The task: Find all lines in the listing that include the word "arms", then copy them.

Material provided:
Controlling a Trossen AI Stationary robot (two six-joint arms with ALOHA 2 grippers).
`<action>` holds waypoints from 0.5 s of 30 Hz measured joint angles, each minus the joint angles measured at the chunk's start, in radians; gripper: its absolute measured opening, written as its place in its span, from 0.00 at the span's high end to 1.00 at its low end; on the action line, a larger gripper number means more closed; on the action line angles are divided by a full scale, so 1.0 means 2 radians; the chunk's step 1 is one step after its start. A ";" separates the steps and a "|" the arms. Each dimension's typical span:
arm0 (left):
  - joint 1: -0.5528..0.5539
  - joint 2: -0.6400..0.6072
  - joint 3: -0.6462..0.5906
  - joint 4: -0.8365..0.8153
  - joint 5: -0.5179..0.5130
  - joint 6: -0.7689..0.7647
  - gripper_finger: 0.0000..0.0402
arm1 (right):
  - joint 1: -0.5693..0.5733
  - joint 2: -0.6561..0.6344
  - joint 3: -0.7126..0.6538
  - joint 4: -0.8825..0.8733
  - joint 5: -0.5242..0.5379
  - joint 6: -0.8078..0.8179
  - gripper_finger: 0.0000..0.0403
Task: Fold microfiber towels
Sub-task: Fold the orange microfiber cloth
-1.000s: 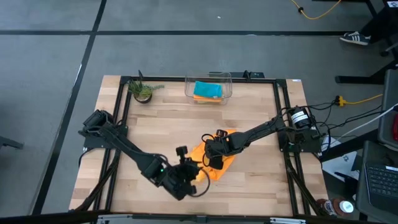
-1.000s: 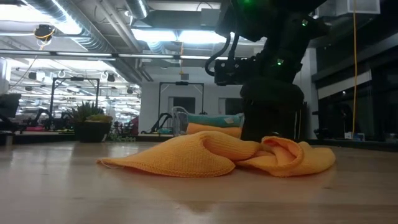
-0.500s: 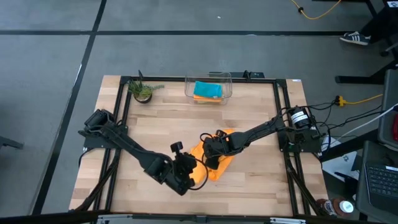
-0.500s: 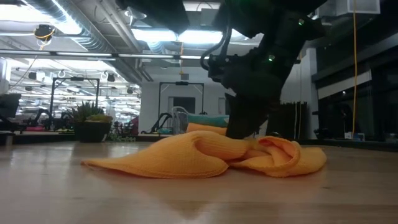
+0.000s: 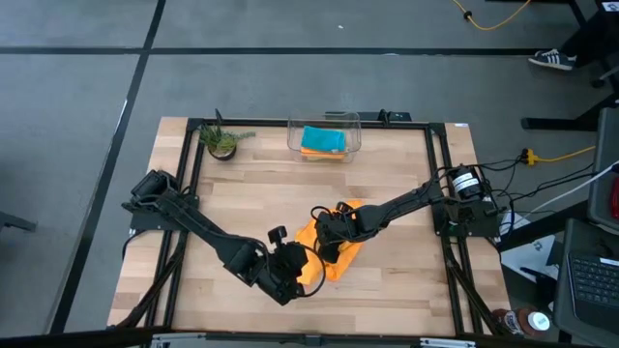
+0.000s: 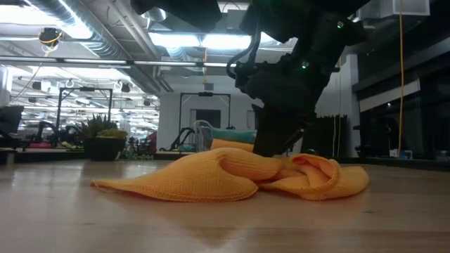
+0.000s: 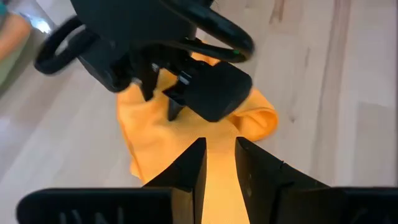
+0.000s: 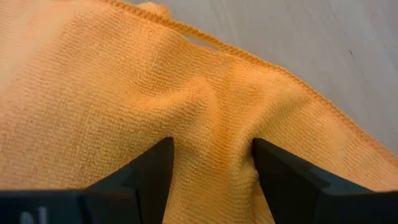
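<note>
Lying crumpled on the table (image 5: 242, 203), well in front of the clear bin (image 5: 324, 136), is an orange towel (image 5: 334, 256). The left gripper (image 7: 219, 167) pinches its near edge between narrow fingers. The right gripper (image 8: 210, 163) presses down on the cloth's middle, fingers spread wide with a ridge of fabric between them. A teal towel (image 5: 322, 139) sits inside the bin.

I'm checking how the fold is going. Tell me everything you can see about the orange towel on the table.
The orange towel is a soft, finely knit cloth with a stitched hem. It lies crumpled on the wooden table, near the front centre, bunched into rounded folds, not flat. The right claw presses open-fingered into its surface, cloth puckered between the fingers. The left claw sits at its near edge, fingers narrowly apart over the fabric.
</note>
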 joint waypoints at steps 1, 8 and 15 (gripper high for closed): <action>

Task result:
Controlling a Trossen AI Stationary robot (two six-joint arms with ALOHA 2 grippers).
`<action>` holds waypoints from 0.5 s of 30 Hz measured joint angles, each minus the joint angles measured at the chunk's start, in radians; gripper: its absolute measured opening, written as its place in its span, from 0.00 at the span's high end to 1.00 at its low end; on the action line, a larger gripper number means more closed; on the action line angles are divided by a full scale, so 1.0 means 2 radians; the chunk's step 1 is one step after its start. A ";" separates the steps and a "|" the arms. Each dimension's typical span:

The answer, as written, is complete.